• **DATA SECTION**:

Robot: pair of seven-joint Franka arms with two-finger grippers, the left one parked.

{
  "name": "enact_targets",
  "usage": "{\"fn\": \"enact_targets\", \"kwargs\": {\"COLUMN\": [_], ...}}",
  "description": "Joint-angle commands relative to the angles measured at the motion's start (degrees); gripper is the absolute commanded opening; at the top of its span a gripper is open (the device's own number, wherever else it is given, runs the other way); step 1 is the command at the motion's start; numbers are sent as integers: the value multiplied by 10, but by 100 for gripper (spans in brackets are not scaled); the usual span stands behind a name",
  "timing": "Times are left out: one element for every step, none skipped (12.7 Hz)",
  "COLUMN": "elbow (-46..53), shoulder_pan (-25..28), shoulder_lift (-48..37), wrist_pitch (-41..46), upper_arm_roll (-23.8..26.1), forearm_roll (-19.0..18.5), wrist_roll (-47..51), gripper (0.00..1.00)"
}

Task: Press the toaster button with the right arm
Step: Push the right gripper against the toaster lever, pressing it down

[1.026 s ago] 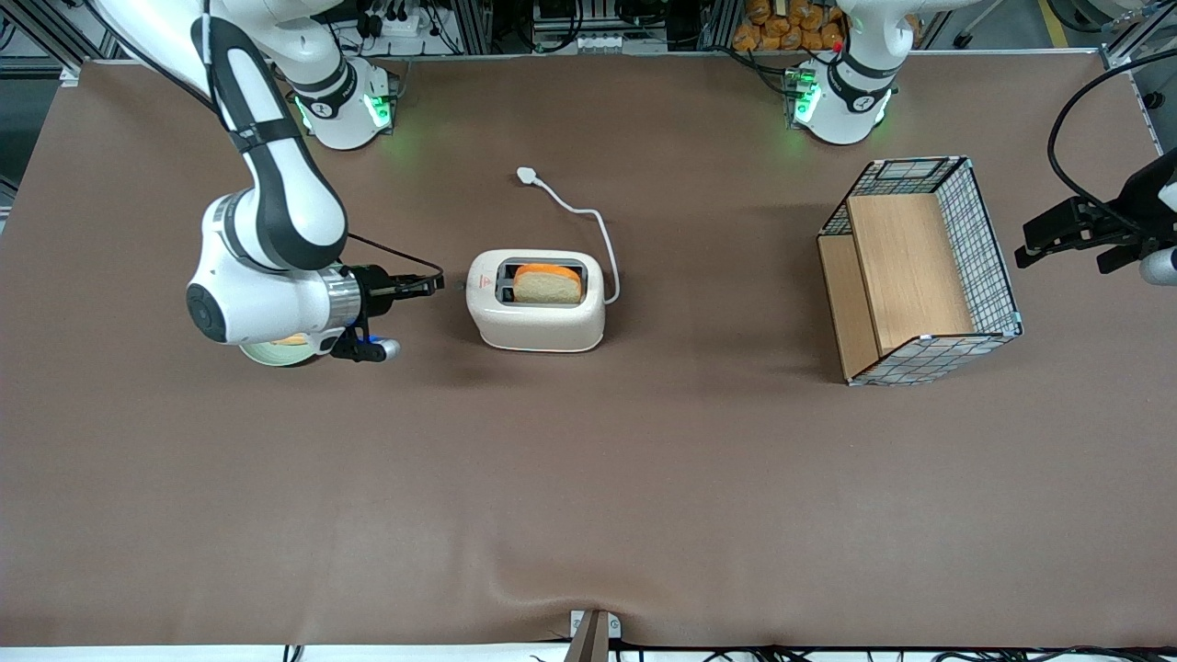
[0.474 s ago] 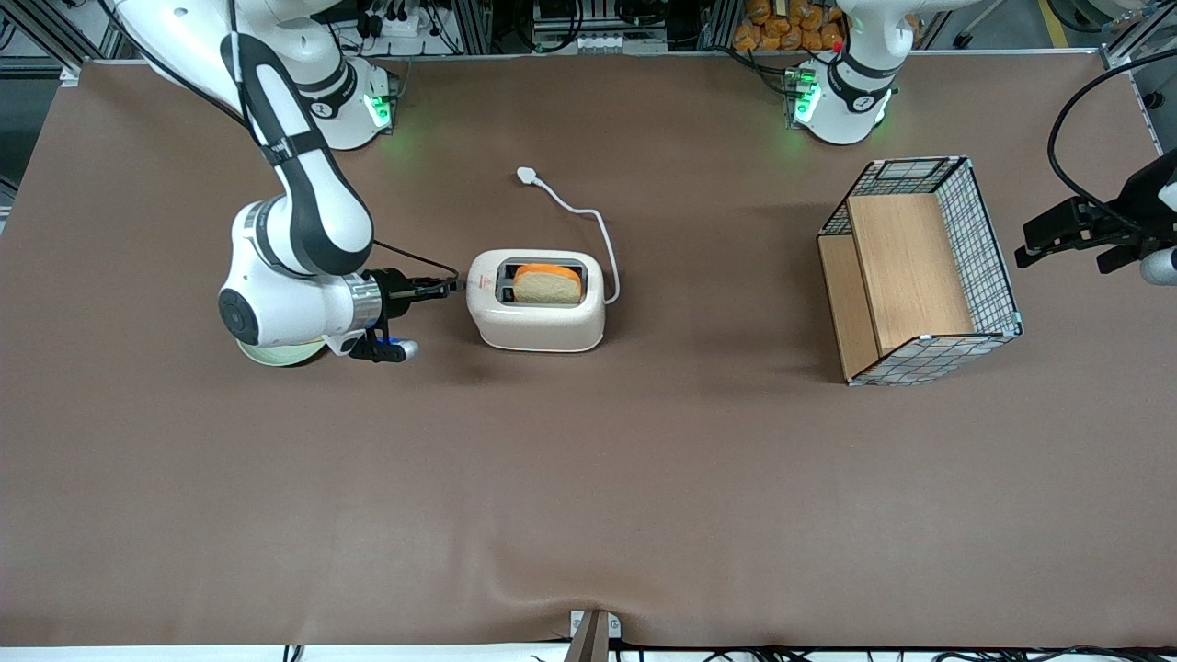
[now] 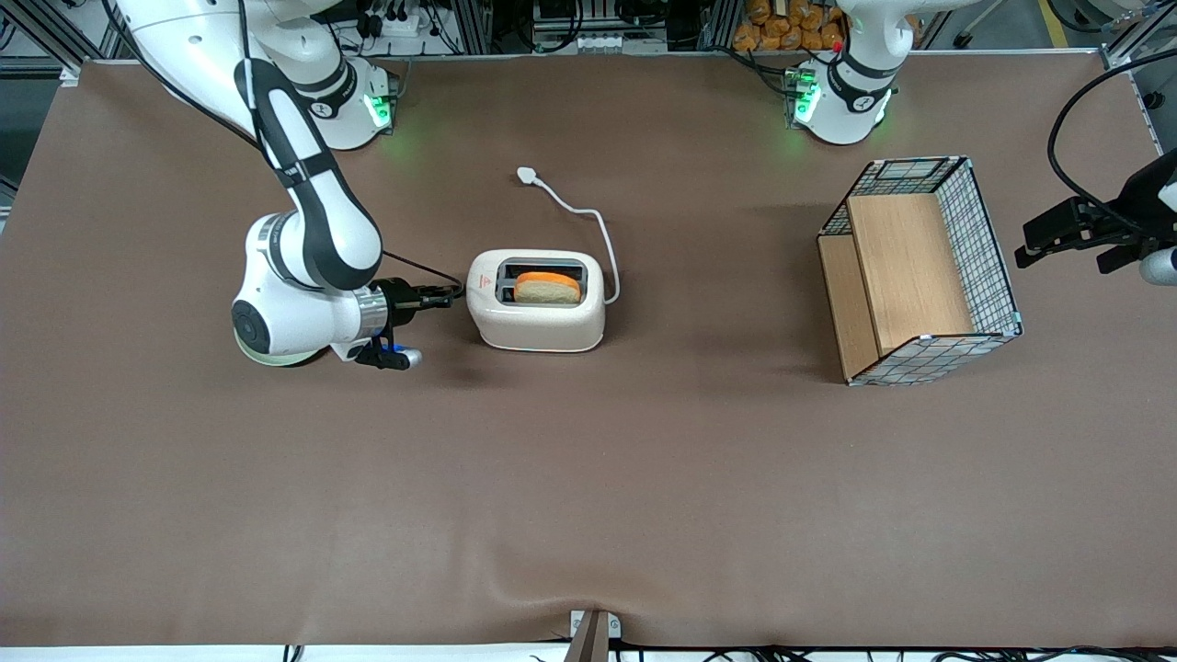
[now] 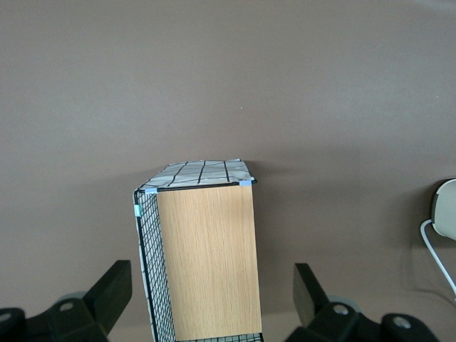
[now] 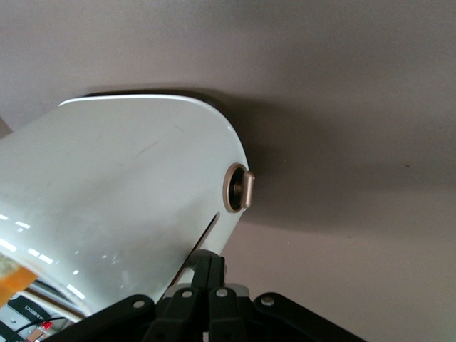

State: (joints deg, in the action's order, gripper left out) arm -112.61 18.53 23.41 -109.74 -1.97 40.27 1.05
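**Toaster button just ahead of my closed fingertips**

The toaster button (image 5: 242, 189) is a small pale round knob sticking out of the toaster's short end, the end turned toward my gripper (image 3: 448, 295). My fingers (image 5: 216, 274) are pressed together with nothing between them, and they point level at that end. In the wrist view their tips sit close beside a thin slot in the shell, with the knob a little off from them. I cannot tell whether I am touching the shell.

The toaster (image 3: 536, 317) stands in the middle of the front view, a little above centre, on the brown table (image 3: 588, 515). A slice of bread (image 3: 546, 288) sits in one slot.

I judge the shell to be light, hard and glossy plastic, so it is slippery. A sideways shove could slide the whole thing across the cloth instead of working the knob. The knob looks stiff and small. I would not grasp anything. I would meet the knob squarely with my closed tips and push gently.

Farther from the front camera, the white cord (image 3: 598, 225) curls away to its plug (image 3: 525, 174). Toward the parked arm's end of the table lies a wire-and-wood basket (image 3: 988, 239). My right arm (image 3: 313, 230) reaches down from the upper part of the frame.
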Motion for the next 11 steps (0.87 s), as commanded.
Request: {"fn": "enact_targets", "kwargs": {"elbow": [-22, -24, -25, -26, -31, -38, -39, -39, -39, -38, -38], "shoulder_pan": [10, 10, 9, 9, 10, 10, 11, 11, 11, 11, 10], "shoulder_lift": [8, 13, 17, 24, 29, 34, 38, 45, 46, 46, 47], "wrist_pitch": [-23, -23, -24, -29, -43, -63, -70, -70, -71, -72, -70], "upper_arm_roll": [-2, -2, -2, -2, -2, -2, -2, -2, -2, -2, -2], "forearm_roll": [38, 50, 60, 69, 71, 74, 75, 82, 83, 84, 85], "wrist_roll": [-35, -42, -53, -60, -71, -82, -89, -93, -95, -95, -95], "gripper": [0, 0, 0, 0, 0, 0, 0, 0, 0, 0, 0]}}
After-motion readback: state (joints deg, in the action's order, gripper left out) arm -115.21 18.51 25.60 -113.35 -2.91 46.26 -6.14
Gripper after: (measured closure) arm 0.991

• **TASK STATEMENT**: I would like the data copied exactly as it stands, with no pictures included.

• **WRITTEN SOLUTION**:
Robot: pair of seven-joint Franka arms with two-finger grippers, the left one parked.

{
  "name": "enact_targets",
  "usage": "{\"fn\": \"enact_targets\", \"kwargs\": {\"COLUMN\": [_], ...}}",
  "description": "Joint-angle commands relative to the angles measured at the motion's start (degrees); gripper is the absolute commanded opening; at the top of its span a gripper is open (the device's own number, wherever else it is given, runs the other way); step 1 is the command at the motion's start; numbers are sent as integers: the value multiplied by 10, but by 100 for gripper (spans in brackets are not scaled); the usual span stands behind a name",
  "timing": "Times are left out: one element for every step, none skipped (12.7 Hz)",
  "COLUMN": "elbow (-46..53), shoulder_pan (-25..28), shoulder_lift (-48..37), wrist_pitch (-41..46), upper_arm_roll (-23.8..26.1), forearm_roll (-19.0..18.5), wrist_roll (-47..51), gripper (0.00..1.00)"
}

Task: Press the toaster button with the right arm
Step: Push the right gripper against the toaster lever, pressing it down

[1.026 s ago] 
[0.474 s ago] 
[now] 
[now] 
[now] 

State: (joints deg, in the action's order, gripper left out) arm -112.61 18.53 23.41 -109.74 -1.97 40.27 1.05
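**Toaster button just ahead of my closed fingertips**

The toaster button (image 5: 242, 189) is a small pale round knob sticking out of the toaster's short end, the end turned toward my gripper (image 3: 448, 295). My fingers (image 5: 216, 274) are pressed together with nothing between them, and they point level at that end. In the wrist view their tips sit close beside a thin slot in the shell, with the knob a little off from them. I cannot tell whether I am touching the shell.

The toaster (image 3: 536, 317) stands in the middle of the front view, a little above centre, on the brown table (image 3: 588, 515). A slice of bread (image 3: 546, 288) sits in one slot.

I judge the shell to be light, hard and glossy plastic, so it is slippery. A sideways shove could slide the whole thing across the cloth instead of working the knob. The knob looks stiff and small. I would not grasp anything. I would meet the knob squarely with my closed tips and push gently.

Farther from the front camera, the white cord (image 3: 598, 225) curls away to its plug (image 3: 525, 174). Toward the parked arm's end of the table lies a wire-and-wood basket (image 3: 988, 239). My right arm (image 3: 313, 230) reaches down from the upper part of the frame.
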Motion for the next 11 steps (0.87 s), as commanded.
Request: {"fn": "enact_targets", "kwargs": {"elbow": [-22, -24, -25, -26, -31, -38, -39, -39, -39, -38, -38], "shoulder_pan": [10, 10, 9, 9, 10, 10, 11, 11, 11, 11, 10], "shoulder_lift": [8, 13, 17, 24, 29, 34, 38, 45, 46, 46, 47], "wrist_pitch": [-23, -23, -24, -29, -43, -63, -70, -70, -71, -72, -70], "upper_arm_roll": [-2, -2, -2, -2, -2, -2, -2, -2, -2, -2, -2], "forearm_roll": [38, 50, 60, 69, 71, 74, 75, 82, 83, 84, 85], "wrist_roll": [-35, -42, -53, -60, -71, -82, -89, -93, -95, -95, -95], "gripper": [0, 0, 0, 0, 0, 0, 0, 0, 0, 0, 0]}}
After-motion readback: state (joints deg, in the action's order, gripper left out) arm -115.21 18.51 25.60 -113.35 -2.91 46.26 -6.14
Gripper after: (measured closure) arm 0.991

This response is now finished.